Entre tanto, la vieja hoja de roble se había ido pudriendo y había acabado por mezclarse con la tierra. Un día, cayó una semilla de roble en la tierra abonada por la vieja hoja. Y la semilla, alimentada por aquella tierra, se fue convirtiendo en un joven árbol.

Como al comienzo de todas las primaveras, la hoja de pino, que aún no se había dado por vencida, intentó conversar con las nuevas hojas del roble. Y tampoco entonces obtuvo respuesta. Pero, cuando ya se iba a entregar, resignada, al inevitable recurso del recuerdo, oyó que una hoja del otro árbol, de aquel joven roble que había ido creciendo a su lado, le contestaba:

-Soy tu vieja amiga. Perdóname la tardanza.

Aquel verano las dos hojas vieron juntas cómo cada mañana, al recibir los primeros rayos de sol, la tierra mojada por el rocío parecía exhalar su aliento. Y nuevamente conversaron sobre el calor, los pájaros y el viento.
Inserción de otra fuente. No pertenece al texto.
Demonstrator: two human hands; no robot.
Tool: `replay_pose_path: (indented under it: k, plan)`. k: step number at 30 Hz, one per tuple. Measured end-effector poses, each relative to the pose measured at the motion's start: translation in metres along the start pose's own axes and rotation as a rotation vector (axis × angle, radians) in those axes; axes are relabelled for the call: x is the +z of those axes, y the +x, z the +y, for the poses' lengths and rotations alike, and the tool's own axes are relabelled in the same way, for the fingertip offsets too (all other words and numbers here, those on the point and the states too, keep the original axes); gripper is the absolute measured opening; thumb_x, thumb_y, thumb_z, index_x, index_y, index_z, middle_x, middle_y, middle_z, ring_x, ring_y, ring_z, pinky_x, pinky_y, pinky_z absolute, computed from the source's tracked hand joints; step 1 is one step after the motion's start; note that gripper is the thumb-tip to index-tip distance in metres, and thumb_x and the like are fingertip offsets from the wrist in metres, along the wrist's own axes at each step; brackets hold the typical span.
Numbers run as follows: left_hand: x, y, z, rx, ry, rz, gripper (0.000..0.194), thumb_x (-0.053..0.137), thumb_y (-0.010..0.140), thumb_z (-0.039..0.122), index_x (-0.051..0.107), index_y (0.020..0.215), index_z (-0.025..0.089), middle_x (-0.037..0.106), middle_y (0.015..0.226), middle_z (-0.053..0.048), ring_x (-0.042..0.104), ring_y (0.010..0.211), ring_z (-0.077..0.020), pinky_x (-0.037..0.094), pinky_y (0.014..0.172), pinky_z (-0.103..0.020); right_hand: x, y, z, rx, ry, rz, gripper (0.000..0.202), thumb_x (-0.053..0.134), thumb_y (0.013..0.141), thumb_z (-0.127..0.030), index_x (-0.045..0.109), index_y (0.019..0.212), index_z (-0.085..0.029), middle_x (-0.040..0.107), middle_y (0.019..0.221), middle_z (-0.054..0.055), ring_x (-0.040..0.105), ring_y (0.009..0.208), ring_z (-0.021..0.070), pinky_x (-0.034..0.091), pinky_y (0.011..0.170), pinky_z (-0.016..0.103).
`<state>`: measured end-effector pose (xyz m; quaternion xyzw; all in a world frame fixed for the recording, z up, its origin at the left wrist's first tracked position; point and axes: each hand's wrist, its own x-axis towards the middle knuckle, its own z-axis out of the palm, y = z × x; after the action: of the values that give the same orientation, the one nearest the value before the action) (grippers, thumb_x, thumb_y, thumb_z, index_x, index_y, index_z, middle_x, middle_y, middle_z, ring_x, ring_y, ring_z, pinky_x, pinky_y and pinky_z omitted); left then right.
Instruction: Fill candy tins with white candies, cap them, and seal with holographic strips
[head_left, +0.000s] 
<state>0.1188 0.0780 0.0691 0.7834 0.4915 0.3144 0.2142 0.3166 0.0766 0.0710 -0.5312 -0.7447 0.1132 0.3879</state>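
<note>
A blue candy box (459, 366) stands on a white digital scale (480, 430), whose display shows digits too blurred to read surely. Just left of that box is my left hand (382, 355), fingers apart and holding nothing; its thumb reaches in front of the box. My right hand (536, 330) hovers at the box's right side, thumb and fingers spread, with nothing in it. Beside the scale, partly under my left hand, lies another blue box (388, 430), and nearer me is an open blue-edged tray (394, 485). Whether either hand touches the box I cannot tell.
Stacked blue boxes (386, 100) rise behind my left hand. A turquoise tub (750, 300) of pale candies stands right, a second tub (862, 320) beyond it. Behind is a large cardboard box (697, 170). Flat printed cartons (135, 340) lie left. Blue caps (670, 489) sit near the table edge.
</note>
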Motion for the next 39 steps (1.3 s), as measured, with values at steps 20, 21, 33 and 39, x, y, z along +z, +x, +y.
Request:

Una mañana, en pleno verano, apareció sin brillo la hoja de pino.

-Creo que me estoy muriendo -le dijo a su joven y vigorosa amiga. Pero,  aunque así sea, no me llores.

Volveré. Y si tú no estás, te esperaré. Porque de lo que sí estoy segura es de que la Naturaleza hará que nos sigamos viendo.

Una ligera brisa desprendió de su rama la vieja hoja de pino. Cuando iba cayendo, mecida por los suaves vaivenes del viento, le dijo:

-No te preocupes cuando se marchite tu juventud y acepta de buen grado el otoño de tu vida. Porque la esperanza, la amistad y la Naturaleza te harán tan fuerte y perdurable como el Tiempo.